++++ DATASET CONTENT ++++
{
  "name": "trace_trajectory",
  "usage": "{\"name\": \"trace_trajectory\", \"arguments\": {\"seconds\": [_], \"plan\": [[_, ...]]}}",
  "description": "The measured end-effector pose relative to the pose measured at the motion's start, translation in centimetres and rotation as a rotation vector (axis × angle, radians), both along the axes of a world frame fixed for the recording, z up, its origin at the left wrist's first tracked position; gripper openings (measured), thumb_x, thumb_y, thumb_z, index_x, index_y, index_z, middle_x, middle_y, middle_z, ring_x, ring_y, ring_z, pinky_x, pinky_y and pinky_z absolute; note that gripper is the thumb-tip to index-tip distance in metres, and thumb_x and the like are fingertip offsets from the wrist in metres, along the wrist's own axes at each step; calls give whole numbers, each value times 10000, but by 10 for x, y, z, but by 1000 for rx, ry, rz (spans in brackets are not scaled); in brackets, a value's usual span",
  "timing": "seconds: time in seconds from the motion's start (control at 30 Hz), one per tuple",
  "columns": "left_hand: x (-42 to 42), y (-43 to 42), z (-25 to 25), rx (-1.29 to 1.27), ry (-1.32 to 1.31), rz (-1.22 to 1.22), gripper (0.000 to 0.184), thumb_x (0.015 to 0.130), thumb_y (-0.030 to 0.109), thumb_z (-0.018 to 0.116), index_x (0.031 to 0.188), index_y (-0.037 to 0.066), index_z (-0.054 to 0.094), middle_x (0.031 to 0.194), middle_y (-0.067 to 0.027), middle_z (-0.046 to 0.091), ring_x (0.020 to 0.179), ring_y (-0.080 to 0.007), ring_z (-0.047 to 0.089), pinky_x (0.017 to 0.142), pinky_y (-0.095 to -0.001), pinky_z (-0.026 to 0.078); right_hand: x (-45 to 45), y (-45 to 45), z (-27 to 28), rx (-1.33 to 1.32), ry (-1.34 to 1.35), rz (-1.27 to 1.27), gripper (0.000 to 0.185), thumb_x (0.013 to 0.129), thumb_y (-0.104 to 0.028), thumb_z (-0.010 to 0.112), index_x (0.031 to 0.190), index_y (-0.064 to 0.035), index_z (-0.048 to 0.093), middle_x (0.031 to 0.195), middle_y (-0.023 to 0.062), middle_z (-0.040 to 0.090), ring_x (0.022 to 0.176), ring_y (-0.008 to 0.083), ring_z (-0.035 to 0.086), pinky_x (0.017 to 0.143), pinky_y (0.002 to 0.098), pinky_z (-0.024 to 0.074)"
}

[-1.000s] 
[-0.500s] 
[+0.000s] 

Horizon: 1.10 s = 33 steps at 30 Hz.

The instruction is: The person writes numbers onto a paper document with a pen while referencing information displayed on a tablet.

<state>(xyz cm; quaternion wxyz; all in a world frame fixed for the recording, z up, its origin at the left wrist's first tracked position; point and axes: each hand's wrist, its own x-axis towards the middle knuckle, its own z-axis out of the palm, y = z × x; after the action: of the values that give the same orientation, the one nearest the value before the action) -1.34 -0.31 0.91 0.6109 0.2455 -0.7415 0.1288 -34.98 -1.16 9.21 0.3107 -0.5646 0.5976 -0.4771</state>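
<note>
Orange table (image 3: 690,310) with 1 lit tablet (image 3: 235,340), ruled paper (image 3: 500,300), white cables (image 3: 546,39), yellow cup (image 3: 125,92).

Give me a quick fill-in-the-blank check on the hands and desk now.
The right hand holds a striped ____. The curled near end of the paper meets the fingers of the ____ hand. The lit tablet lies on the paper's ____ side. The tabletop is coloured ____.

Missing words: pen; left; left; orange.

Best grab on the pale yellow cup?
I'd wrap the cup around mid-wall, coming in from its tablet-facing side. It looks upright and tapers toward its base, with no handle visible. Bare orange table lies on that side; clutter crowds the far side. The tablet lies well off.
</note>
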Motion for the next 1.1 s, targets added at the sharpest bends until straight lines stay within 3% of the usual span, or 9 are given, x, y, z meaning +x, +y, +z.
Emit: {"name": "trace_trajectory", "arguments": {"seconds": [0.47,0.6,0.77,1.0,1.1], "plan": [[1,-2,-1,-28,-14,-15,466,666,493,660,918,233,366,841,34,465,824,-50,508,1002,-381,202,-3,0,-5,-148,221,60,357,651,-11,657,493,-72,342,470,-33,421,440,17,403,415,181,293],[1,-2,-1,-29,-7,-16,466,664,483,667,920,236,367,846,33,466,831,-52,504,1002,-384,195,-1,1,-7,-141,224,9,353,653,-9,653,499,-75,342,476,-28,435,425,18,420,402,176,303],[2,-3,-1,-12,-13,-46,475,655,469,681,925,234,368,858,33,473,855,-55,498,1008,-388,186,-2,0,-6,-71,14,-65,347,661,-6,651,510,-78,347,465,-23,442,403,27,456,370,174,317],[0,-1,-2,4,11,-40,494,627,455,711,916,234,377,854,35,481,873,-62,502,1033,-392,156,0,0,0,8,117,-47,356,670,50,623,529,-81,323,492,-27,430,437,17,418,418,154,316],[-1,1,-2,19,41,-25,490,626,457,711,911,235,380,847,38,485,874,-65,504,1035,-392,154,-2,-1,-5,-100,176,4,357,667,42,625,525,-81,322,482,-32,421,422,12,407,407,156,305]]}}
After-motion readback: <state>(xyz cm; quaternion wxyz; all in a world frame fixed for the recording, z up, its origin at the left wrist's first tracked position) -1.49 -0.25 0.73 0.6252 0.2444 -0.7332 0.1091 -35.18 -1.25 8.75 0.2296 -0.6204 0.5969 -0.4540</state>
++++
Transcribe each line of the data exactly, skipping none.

SOLUTION TO THIS TASK
{
  "name": "trace_trajectory",
  "usage": "{\"name\": \"trace_trajectory\", \"arguments\": {\"seconds\": [_], \"plan\": [[_, ...]]}}",
  "description": "The measured end-effector pose relative to the pose measured at the motion's start, translation in centimetres and rotation as a rotation vector (axis × angle, radians), both along the axes of a world frame fixed for the recording, z up, its origin at the left wrist's first tracked position; gripper openings (measured), thumb_x, thumb_y, thumb_z, index_x, index_y, index_z, middle_x, middle_y, middle_z, ring_x, ring_y, ring_z, pinky_x, pinky_y and pinky_z absolute; note that gripper is the thumb-tip to index-tip distance in metres, and thumb_x and the like are fingertip offsets from the wrist in metres, along the wrist's own axes at each step; calls give whole numbers, each value times 10000, but by 10 for x, y, z, but by 1000 for rx, ry, rz (spans in brackets are not scaled); in brackets, a value's usual span",
  "timing": "seconds: time in seconds from the motion's start (control at 30 Hz), one per tuple",
  "columns": "left_hand: x (-42 to 42), y (-43 to 42), z (-25 to 25), rx (-1.29 to 1.27), ry (-1.32 to 1.31), rz (-1.22 to 1.22), gripper (0.000 to 0.184), thumb_x (0.015 to 0.130), thumb_y (-0.030 to 0.109), thumb_z (-0.018 to 0.116), index_x (0.031 to 0.188), index_y (-0.037 to 0.066), index_z (-0.054 to 0.094), middle_x (0.031 to 0.194), middle_y (-0.067 to 0.027), middle_z (-0.046 to 0.091), ring_x (0.020 to 0.179), ring_y (-0.080 to 0.007), ring_z (-0.047 to 0.089), pinky_x (0.017 to 0.142), pinky_y (-0.095 to -0.001), pinky_z (-0.026 to 0.078); right_hand: x (-45 to 45), y (-45 to 45), z (-27 to 28), rx (-1.33 to 1.32), ry (-1.34 to 1.35), rz (-1.27 to 1.27), gripper (0.000 to 0.185), thumb_x (0.013 to 0.129), thumb_y (-0.104 to 0.028), thumb_z (-0.010 to 0.112), index_x (0.031 to 0.190), index_y (-0.064 to 0.035), index_z (-0.048 to 0.093), middle_x (0.031 to 0.195), middle_y (-0.023 to 0.062), middle_z (-0.040 to 0.090), ring_x (0.022 to 0.176), ring_y (-0.008 to 0.083), ring_z (-0.035 to 0.086), pinky_x (0.017 to 0.143), pinky_y (0.002 to 0.098), pinky_z (-0.024 to 0.074)"
}

[-1.000s] 
[-0.500s] 
[+0.000s] 

Horizon: 1.10 s = 33 steps at 30 Hz.

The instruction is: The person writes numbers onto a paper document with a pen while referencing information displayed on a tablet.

<state>(xyz cm; quaternion wxyz; all in a world frame fixed for the recording, z up, its origin at the left wrist's first tracked position; point and axes: each hand's wrist, its own x-axis towards the middle knuckle, its own z-axis out of the palm, y = z × x; after the action: of the values that give the same orientation, the one nearest the value before the action) -1.34 -0.31 0.91 0.6109 0.2455 -0.7415 0.1288 -34.98 -1.16 9.21 0.3107 -0.5646 0.5976 -0.4771</state>
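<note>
Orange table (image 3: 690,310) with 1 lit tablet (image 3: 235,340), ruled paper (image 3: 500,300), white cables (image 3: 546,39), yellow cup (image 3: 125,92).

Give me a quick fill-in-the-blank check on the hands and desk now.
The right hand holds a striped ____. The curled near end of the paper meets the fingers of the ____ hand. The lit tablet lies on the paper's ____ side. The tabletop is coloured ____.

Missing words: pen; left; left; orange.

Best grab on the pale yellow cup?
I'd wrap the cup around mid-wall, coming in from its tablet-facing side. It looks upright and tapers toward its base, with no handle visible. Bare orange table lies on that side; clutter crowds the far side. The tablet lies well off.
</note>
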Motion for the next 1.1 s, targets added at the sharpest bends until straight lines stay within 3% of the usual span, or 9 are given, x, y, z meaning +x, +y, +z.
Emit: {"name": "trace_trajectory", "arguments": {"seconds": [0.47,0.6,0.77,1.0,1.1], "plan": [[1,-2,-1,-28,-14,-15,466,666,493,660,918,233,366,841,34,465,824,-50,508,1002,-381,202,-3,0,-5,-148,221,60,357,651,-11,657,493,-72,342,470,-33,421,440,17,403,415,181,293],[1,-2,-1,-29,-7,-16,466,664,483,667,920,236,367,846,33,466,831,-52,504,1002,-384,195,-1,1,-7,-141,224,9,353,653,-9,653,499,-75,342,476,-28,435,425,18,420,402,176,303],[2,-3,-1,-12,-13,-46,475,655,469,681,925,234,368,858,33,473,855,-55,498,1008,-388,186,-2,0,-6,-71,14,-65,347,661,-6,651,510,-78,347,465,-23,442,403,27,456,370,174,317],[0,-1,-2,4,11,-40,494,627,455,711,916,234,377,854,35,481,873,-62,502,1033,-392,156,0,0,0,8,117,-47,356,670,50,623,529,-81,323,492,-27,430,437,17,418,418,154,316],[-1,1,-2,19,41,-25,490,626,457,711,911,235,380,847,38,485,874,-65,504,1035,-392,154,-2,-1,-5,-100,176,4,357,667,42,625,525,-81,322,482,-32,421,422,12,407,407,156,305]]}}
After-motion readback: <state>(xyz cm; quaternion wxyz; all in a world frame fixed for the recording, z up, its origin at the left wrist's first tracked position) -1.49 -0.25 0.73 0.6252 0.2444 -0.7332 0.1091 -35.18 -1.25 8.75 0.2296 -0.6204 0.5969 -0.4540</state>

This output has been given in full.